On average, children currently have fewer siblings and a smaller extended family than previous generations. The traditional family set up has also changed, with more working mothers, more single-parent households, and an increased likelihood of extended family members living further away. Though it can sometimes be difficult, it is important to try to give children opportunities to play with the whole family including, grandparents, parents and siblings. Generations can learn a lot by playing with each other as it can help to improve social and communication skills – which is important for the whole family.
Play is particularly beneficial for children when it’s undirected, but children can also gain a lot when adults take an active role in play. Children’s play changes when it is intergenerational and research shows that children display higher levels of language and problem solving skills when they have lots of contact with adults.

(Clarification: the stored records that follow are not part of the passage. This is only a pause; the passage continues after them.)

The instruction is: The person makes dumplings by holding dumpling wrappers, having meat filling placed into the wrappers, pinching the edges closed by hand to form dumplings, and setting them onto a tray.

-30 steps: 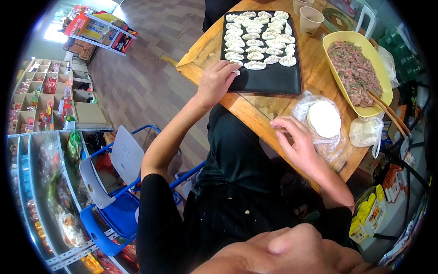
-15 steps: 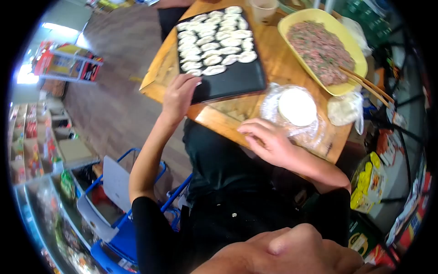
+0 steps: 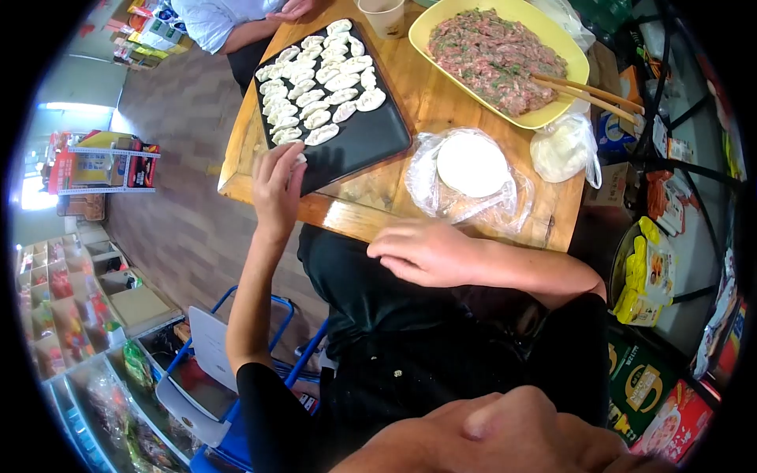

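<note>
My left hand is at the near left edge of the black tray, its fingers pressed round a dumpling of which only a small white bit shows. Rows of white folded dumplings lie on the far and left parts of the tray. My right hand hovers at the table's near edge, palm down, fingers loosely curled with the thumb apart and nothing seen in them. Beyond it, a stack of round white wrappers rests on clear plastic. A yellow basin holds minced filling and chopsticks.
A knotted plastic bag with pale contents is at the right of the wooden table. A paper cup stands at the far side. Another person's hand is beyond the tray. A blue chair is at lower left.
The view has swung, so the table things sit further left and turned. My right hand has drawn in toward my body, away from the wrappers. Another person's sleeve and hand have come into view.
</note>
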Demonstrator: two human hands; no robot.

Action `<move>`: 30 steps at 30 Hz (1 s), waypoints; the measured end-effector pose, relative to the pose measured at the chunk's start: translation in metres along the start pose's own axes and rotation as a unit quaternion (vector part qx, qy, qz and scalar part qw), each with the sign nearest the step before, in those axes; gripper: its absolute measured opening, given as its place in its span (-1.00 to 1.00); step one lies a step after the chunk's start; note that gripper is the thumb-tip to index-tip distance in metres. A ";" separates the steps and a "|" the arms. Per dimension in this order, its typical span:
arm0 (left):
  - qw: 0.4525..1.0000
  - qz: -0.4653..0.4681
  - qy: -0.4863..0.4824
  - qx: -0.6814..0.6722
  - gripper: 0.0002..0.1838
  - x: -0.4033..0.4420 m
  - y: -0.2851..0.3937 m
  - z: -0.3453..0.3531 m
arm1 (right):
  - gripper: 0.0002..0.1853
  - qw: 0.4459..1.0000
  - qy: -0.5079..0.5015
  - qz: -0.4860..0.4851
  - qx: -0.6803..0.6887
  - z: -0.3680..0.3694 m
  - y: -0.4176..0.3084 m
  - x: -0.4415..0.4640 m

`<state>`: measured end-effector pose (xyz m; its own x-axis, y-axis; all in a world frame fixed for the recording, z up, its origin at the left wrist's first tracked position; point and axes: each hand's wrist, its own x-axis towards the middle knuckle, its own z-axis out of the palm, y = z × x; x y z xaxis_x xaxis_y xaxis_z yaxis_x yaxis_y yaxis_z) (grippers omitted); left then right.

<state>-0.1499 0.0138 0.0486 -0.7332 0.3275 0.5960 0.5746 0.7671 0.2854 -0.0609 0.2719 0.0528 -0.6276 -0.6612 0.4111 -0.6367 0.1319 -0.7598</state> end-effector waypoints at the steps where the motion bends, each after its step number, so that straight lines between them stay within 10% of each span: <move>1: 1.000 0.019 0.001 -0.014 -0.76 0.003 0.015 -0.002 | -0.86 1.000 -0.007 -0.008 0.014 0.002 0.000 -0.001; 13: 0.945 0.218 -0.144 -0.196 -0.67 0.039 0.149 0.072 | -0.80 0.991 -0.068 -0.090 0.065 0.025 -0.002 -0.020; 30: 0.946 0.140 -0.181 -0.231 -0.76 0.043 0.152 0.088 | -0.82 0.992 -0.057 -0.104 0.040 0.019 -0.009 -0.020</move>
<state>-0.1262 0.1930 0.0520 -0.5579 0.7138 0.4234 0.8004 0.3280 0.5018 -0.0338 0.2697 0.0418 -0.4291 -0.7478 0.5066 -0.7062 -0.0720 -0.7044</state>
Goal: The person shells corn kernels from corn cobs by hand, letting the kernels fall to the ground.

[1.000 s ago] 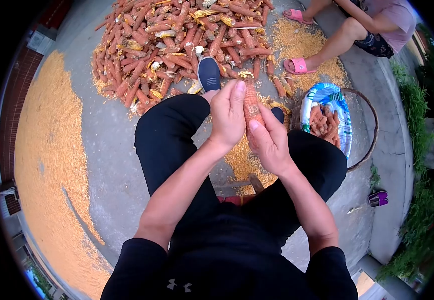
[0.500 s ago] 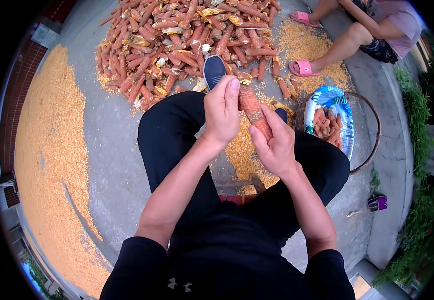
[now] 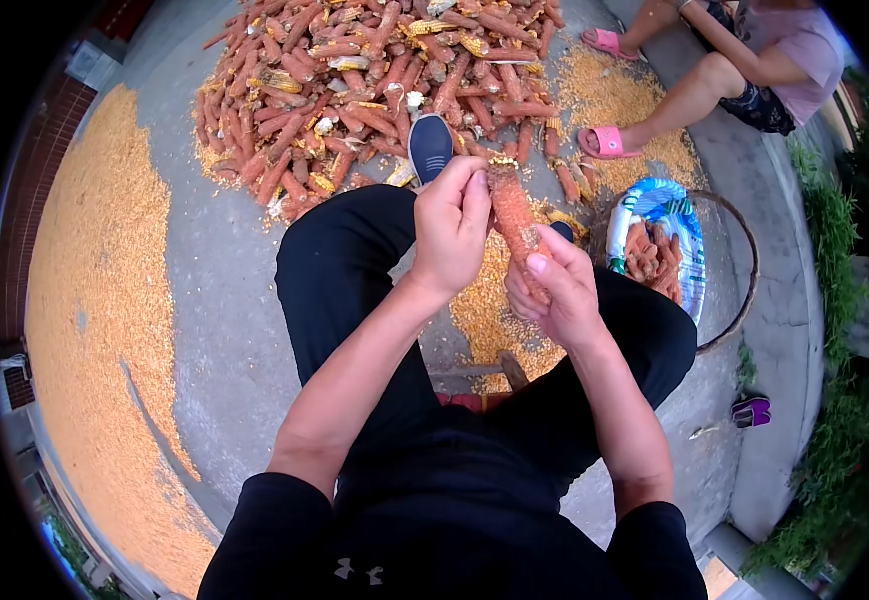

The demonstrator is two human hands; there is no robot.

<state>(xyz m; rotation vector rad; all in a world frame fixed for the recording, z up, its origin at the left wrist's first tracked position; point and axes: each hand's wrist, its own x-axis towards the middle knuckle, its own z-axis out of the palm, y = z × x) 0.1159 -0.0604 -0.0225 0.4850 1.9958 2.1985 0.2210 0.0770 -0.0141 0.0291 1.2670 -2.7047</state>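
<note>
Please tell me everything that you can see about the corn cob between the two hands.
The corn cob is long, roughly cylindrical and reddish, with a rough, pitted surface. It looks mostly bare, with some yellow kernels at its far end. It is held aslant above the floor. The right hand grips its near end; the left hand is at its far end, its exact hold partly hidden.

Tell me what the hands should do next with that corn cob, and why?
Probably the left hand should rub off the few yellow kernels at the far end of the cob, while the right hand steadies the near end. Most of the cob that shows looks bare, and the left hand is right beside those kernels.
</note>
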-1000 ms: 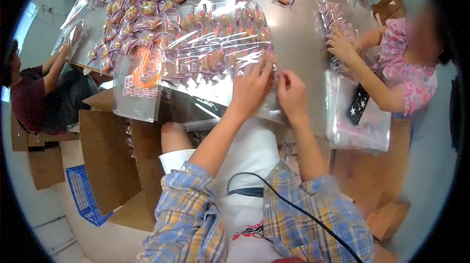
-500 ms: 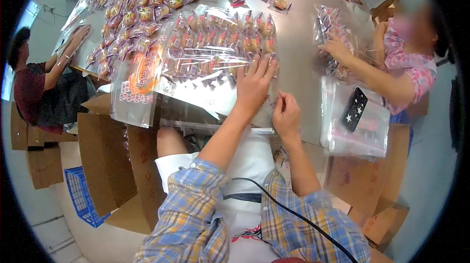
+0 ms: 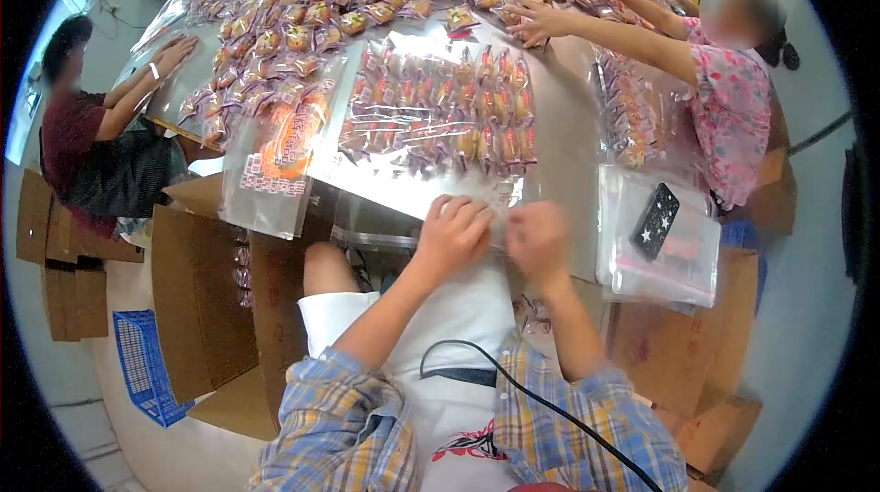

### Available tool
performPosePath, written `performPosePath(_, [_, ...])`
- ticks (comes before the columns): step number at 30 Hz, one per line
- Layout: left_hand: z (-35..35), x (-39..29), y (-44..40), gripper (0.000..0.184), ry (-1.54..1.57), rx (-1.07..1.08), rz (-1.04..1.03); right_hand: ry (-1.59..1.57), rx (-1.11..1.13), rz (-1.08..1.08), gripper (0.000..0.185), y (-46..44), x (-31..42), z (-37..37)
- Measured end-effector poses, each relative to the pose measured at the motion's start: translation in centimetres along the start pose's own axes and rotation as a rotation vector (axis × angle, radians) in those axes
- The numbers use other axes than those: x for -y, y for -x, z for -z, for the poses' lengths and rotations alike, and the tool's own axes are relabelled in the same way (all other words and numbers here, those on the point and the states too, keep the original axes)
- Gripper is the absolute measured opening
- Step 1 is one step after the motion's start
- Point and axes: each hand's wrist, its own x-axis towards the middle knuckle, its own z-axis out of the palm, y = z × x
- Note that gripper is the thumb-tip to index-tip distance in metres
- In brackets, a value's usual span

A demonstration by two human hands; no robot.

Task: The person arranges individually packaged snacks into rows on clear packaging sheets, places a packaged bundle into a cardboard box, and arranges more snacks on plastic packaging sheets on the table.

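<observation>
The flat clear-plastic bag of brown wrapped cakes (image 3: 435, 122) was judged light, slippery, crushable, best held by its near film. Its long axis was laid crosswise, packets pointed away, on the grey metal table (image 3: 564, 125), beyond the curled left grip (image 3: 454, 234) and blurred right grip (image 3: 539, 240); whether film was pinched could not be told.
</observation>
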Motion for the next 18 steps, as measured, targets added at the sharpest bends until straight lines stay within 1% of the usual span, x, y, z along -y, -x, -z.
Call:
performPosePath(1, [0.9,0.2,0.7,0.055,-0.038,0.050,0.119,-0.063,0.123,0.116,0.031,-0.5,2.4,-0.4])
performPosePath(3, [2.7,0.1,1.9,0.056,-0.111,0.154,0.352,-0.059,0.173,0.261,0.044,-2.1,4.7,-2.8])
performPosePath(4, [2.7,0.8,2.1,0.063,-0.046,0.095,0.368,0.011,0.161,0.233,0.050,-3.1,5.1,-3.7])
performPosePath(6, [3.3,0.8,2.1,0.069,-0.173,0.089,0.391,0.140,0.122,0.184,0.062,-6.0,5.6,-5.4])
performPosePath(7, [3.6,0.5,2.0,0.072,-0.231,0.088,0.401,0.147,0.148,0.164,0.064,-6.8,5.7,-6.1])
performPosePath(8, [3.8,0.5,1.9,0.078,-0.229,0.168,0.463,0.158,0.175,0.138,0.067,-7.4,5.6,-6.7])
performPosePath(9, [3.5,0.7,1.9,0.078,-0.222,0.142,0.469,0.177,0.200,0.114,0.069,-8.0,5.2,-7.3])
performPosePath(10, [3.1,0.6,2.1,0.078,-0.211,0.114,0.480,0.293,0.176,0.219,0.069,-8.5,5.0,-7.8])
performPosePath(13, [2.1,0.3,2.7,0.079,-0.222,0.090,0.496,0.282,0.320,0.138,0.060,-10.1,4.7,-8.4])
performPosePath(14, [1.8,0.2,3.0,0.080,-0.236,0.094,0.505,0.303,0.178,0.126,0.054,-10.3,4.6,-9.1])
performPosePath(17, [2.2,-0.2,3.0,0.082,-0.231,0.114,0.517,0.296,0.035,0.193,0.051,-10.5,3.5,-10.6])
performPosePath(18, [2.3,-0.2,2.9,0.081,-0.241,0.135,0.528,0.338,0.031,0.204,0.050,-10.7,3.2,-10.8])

Intergenerational play also shifts play from being a competitive activity to a more playful one.
|Importantly of course, it is not only children who benefit from play! Research shows that play is especially good for the elderly: it promotes relaxation, reduces stress and helps to maintain cognitive skills such as memory and problem solving. Furthermore, active play helps to increase muscle tone, co-ordination and reaction time. People who exercise regularly in middle age are one-third less likely to get Alzheimer’s disease in their 70s than those who do not exercise. It is also the ideal setting for the family to bond with each other.Remember, ‘make-believe’ is one form of play where adults can, if they want, effortlessly influence the development of a child’s social and moral values, through encouraging co-operation, honesty and learning to be a good loser as well as a good winner. It is also a great way of helping language development!